[What is required]
Of the lines in the material below, print only those from the one containing "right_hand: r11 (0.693" to the one containing "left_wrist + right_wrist", ends included, exactly as written and without pictures.

[Start of section]

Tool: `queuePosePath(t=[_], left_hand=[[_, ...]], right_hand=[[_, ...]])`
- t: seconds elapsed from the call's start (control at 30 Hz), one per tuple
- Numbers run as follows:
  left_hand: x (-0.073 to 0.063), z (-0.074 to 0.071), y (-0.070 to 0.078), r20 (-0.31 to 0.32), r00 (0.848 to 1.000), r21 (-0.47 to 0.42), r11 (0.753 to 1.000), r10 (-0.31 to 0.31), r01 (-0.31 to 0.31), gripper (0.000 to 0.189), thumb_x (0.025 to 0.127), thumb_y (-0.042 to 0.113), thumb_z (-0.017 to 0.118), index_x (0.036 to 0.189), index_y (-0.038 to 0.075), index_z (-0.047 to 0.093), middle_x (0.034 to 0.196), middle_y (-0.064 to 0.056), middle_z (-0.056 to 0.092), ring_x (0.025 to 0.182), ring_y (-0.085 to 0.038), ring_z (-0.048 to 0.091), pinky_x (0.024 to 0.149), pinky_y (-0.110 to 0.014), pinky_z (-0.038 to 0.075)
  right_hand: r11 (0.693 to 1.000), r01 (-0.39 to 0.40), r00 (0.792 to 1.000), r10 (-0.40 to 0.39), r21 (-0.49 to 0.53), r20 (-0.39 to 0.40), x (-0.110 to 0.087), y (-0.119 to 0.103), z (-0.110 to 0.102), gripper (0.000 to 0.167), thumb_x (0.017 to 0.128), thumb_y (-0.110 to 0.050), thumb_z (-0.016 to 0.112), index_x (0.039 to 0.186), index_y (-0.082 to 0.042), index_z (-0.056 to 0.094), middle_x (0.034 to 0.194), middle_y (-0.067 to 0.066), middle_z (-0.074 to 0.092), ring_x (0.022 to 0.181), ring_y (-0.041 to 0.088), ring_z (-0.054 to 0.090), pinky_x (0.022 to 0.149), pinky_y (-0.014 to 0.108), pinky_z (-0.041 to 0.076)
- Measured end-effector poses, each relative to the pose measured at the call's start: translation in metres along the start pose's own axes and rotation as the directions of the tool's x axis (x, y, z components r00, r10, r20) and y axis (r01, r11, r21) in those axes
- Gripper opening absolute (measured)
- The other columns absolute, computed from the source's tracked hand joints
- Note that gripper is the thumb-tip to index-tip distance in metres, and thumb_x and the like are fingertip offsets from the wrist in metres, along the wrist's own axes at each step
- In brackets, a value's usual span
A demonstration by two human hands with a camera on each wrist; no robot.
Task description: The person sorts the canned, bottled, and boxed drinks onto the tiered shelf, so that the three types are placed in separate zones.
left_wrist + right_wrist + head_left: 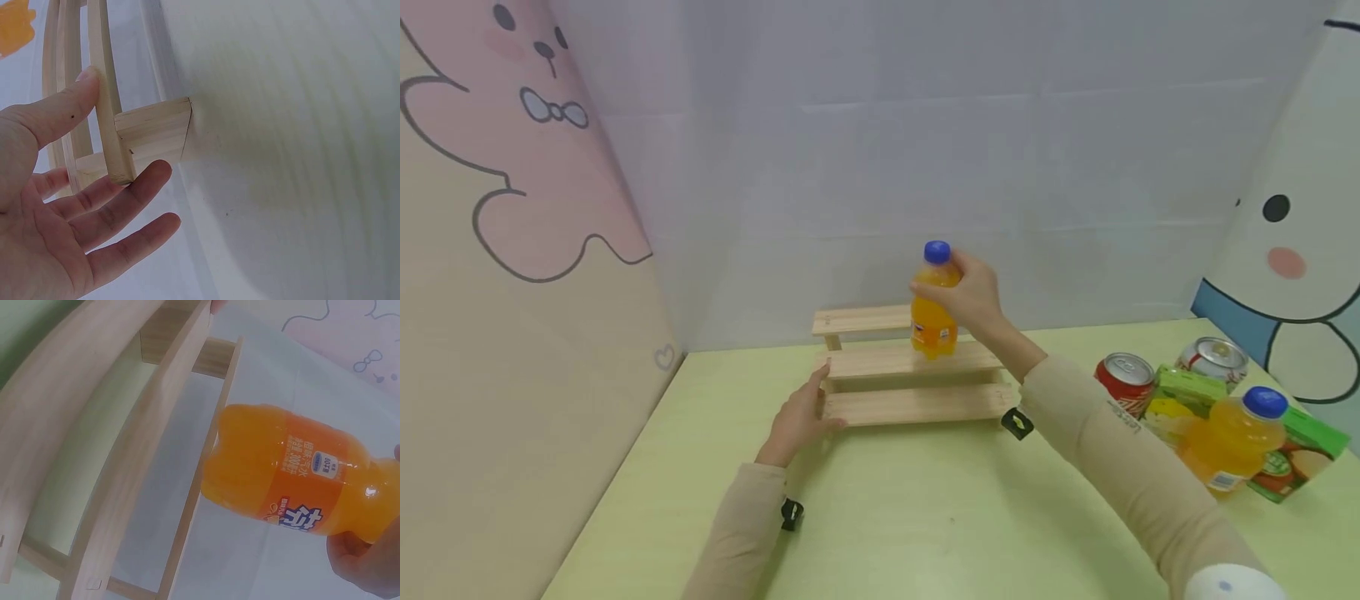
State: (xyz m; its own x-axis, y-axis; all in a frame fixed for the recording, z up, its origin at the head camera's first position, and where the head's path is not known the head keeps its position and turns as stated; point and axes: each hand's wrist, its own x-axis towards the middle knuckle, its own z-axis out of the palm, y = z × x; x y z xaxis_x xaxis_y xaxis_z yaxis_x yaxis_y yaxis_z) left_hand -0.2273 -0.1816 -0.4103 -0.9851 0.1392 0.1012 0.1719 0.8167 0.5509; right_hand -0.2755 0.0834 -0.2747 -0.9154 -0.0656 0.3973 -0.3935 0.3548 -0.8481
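Note:
A small wooden step rack (917, 404) with three slatted levels stands on the table by the back wall. My right hand (973, 292) grips an orange soda bottle (934, 321) with a blue cap around its upper part. The bottle is upright above the rack, in front of the top slat; whether its base touches a slat I cannot tell. In the right wrist view, the bottle's label (306, 475) faces the camera. At the rack's left end, my left hand (797, 417) holds the slat ends, its thumb (75, 103) pressed on one slat and its fingers around the end.
To the right on the table (925, 533) stand a red can (1125, 382), a white-and-red can (1213, 360), a green-and-yellow carton (1187, 383), a second orange soda bottle (1232, 442) and a green juice carton (1300, 454). A pale sheet (880, 167) hangs behind the rack.

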Motion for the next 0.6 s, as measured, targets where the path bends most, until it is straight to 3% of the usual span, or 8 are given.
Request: queuePosePath(t=[0.07, 0.3, 0.6], left_hand=[[0.0, 0.001, 0.001, -0.009, 1.0, 0.008, 1.0, 0.004, -0.004, 0.093, 0.07, 0.021, 0.079, 0.144, 0.01, 0.022, 0.115, -0.019, 0.056, 0.083, -0.026, 0.057, 0.062, -0.035, 0.047], [-0.002, -0.003, 0.003, -0.017, 1.0, 0.018, 1.0, 0.011, -0.011, 0.093, 0.071, 0.021, 0.078, 0.144, 0.011, 0.022, 0.114, -0.018, 0.055, 0.071, -0.02, 0.053, 0.056, -0.031, 0.044], [-0.002, -0.004, 0.002, -0.012, 1.0, 0.029, 1.0, -0.003, 0.003, 0.093, 0.071, 0.022, 0.078, 0.144, 0.012, 0.022, 0.115, -0.018, 0.056, 0.073, -0.021, 0.054, 0.058, -0.032, 0.044]], right_hand=[[1.0, 0.007, 1.0, -0.007, -0.008, -0.004, 0.003, -0.001, 0.002, 0.047, 0.075, -0.026, 0.075, 0.114, -0.004, 0.057, 0.108, 0.01, 0.061, 0.096, 0.025, 0.056, 0.084, 0.039, 0.046], [1.0, 0.007, 1.0, -0.007, 0.015, -0.011, 0.014, -0.008, 0.011, 0.048, 0.075, -0.025, 0.075, 0.114, -0.003, 0.057, 0.109, 0.011, 0.061, 0.098, 0.025, 0.056, 0.085, 0.038, 0.045], [1.0, 0.008, 1.0, -0.008, 0.025, -0.002, 0.023, -0.012, 0.02, 0.047, 0.076, -0.024, 0.075, 0.113, -0.002, 0.057, 0.109, 0.011, 0.06, 0.098, 0.025, 0.056, 0.085, 0.038, 0.045]])
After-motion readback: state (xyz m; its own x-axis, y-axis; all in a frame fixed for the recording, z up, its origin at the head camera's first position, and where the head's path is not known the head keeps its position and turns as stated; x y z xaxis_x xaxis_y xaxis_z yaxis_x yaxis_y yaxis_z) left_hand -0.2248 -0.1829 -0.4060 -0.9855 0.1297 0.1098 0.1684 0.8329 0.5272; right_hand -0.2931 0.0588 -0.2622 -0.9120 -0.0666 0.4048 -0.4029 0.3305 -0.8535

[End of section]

[Solution]
  right_hand: r11 (0.693 to 1.000), r01 (-0.39 to 0.40), r00 (0.792 to 1.000), r10 (-0.40 to 0.39), r21 (-0.49 to 0.53), r20 (-0.39 to 0.40), x (-0.110 to 0.087), y (-0.119 to 0.103), z (-0.110 to 0.102), gripper (0.000 to 0.167), thumb_x (0.017 to 0.128), thumb_y (-0.110 to 0.050), thumb_z (-0.016 to 0.112), index_x (0.039 to 0.186), index_y (-0.082 to 0.042), index_z (-0.056 to 0.094), middle_x (0.034 to 0.194), middle_y (-0.067 to 0.066), middle_z (-0.074 to 0.092), ring_x (0.022 to 0.181), ring_y (-0.041 to 0.088), ring_z (-0.054 to 0.090), pinky_x (0.022 to 0.149), pinky_y (-0.014 to 0.108), pinky_z (-0.041 to 0.076)
- Measured end-effector poses, each relative to the pose measured at the call's start: translation in metres along the start pose's own axes and rotation as the directions of the tool's x axis (x, y, z components r00, r10, r20) and y axis (r01, r11, r21) in those axes
- Gripper opening absolute (measured)
- The other columns absolute, computed from the source's tracked hand joints
- Note that gripper is the thumb-tip to index-tip distance in metres, and thumb_x and the like are fingertip offsets from the wrist in metres, along the wrist's own axes at each step
- In brackets, a value's usual span
A demonstration by two human hands with a camera on each wrist; no robot.
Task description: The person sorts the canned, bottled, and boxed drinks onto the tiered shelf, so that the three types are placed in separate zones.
left_wrist + right_wrist + head_left: 

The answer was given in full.